→ DATA EXCERPT:
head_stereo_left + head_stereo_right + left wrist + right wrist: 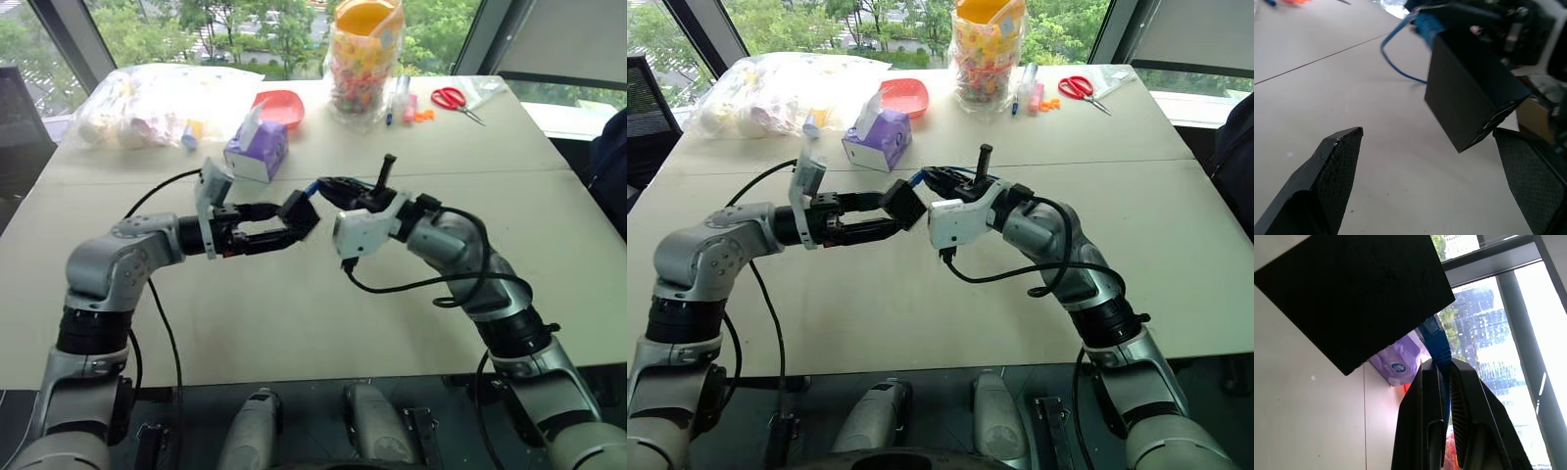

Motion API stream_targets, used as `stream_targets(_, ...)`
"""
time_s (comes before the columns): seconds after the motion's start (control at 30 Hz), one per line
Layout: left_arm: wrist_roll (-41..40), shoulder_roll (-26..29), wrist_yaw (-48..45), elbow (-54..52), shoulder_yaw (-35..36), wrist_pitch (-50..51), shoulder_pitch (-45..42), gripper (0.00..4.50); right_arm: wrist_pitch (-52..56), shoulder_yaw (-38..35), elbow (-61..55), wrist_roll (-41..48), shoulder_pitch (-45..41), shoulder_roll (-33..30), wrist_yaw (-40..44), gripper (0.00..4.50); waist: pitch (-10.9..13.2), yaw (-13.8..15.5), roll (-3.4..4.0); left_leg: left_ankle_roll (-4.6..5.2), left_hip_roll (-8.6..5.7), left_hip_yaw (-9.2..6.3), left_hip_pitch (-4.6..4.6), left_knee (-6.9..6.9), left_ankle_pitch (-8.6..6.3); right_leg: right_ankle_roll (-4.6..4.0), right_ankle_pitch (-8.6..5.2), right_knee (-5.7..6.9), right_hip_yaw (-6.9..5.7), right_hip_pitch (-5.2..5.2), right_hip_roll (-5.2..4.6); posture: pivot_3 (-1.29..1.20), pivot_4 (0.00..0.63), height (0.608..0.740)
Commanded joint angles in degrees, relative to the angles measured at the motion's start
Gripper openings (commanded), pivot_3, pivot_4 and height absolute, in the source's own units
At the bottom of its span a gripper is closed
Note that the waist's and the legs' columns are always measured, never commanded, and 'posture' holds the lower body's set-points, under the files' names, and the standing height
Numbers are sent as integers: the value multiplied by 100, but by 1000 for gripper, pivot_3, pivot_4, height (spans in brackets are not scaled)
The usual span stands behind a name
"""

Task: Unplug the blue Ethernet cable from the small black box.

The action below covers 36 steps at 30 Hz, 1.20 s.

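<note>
Tabletop [294, 323]; cable plug [1434, 340] box-hidden [1352, 293]

The blue Ethernet cable [1436, 343] goes behind the small black box [1356, 293], so the plug and port are hidden.

I see a big pale table [294, 323] with a thin line running across it. Behind it are tall windows [245, 29] with dark frames, green trees outside, and bright daylight. A dark chair [20, 117] stands at the left.
</note>
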Motion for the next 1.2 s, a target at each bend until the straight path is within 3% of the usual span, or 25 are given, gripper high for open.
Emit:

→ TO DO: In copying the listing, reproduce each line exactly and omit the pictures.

→ ANSWER BOX:
head_stereo_left + head_stereo_right + left wrist + right wrist: 

Motion API stream_targets, used as `stream_targets(_, ...)`
"""
time_s (comes before the columns): seconds after the motion's start (control at 30 Hz), one per line
Layout: left_arm: wrist_roll (-41..40), shoulder_roll (-26..29), wrist_yaw (-48..45), elbow (-54..52), shoulder_yaw (-35..36), wrist_pitch (-50..51), shoulder_pitch (-45..42), gripper (0.00..4.50); right_arm: wrist_pitch (-52..56), shoulder_yaw (-38..35), elbow (-61..55), wrist_roll (-41..48), shoulder_pitch (-45..41), shoulder_roll (-33..30), wrist_yaw (-40..44), gripper (0.00..4.50); waist: pitch (-10.9..13.2), yaw (-13.8..15.5), roll (-3.4..4.0); left_leg: left_ankle_roll (-4.6..5.2), left_hip_roll (-8.6..5.7), left_hip_yaw (-9.2..6.3), left_hip_pitch (-4.6..4.6), left_knee (-6.9..6.9), left_ankle_pitch (-8.6..6.3); right_leg: right_ankle_roll (-4.6..4.0), right_ankle_pitch (-8.6..5.2), right_knee (-5.7..6.9), right_hip_yaw (-6.9..5.7), right_hip_pitch (-5.2..5.2), right_hip_roll (-5.2..4.6); posture: pivot_3 (-1.29..1.20), pivot_4 (0.00..0.63), height (0.608..0.740)
Commanded joint angles in degrees, relative to the angles measured at the motion's start
Gripper openings (commanded), pivot_3, pivot_4 and height absolute, in the source's own units
At the bottom of its span a gripper is closed
Note that the waist's and the legs' columns are always measured, never commanded, and 'posture' holds the lower body's set-points, under the files' names, and the standing height
Numbers are sent as integers: the value multiplied by 100, but by 1000 for gripper, pivot_3, pivot_4, height (spans in brackets are not scaled)
The usual span stands behind a name
"""

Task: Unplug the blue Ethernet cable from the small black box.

The action below covers 36 steps at 30 Hz, 1.20 s.

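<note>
Tabletop [294, 323]; cable plug [1434, 340] box-hidden [1352, 293]

The blue Ethernet cable [1436, 343] goes behind the small black box [1356, 293], so the plug and port are hidden.

I see a big pale table [294, 323] with a thin line running across it. Behind it are tall windows [245, 29] with dark frames, green trees outside, and bright daylight. A dark chair [20, 117] stands at the left.
</note>
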Motion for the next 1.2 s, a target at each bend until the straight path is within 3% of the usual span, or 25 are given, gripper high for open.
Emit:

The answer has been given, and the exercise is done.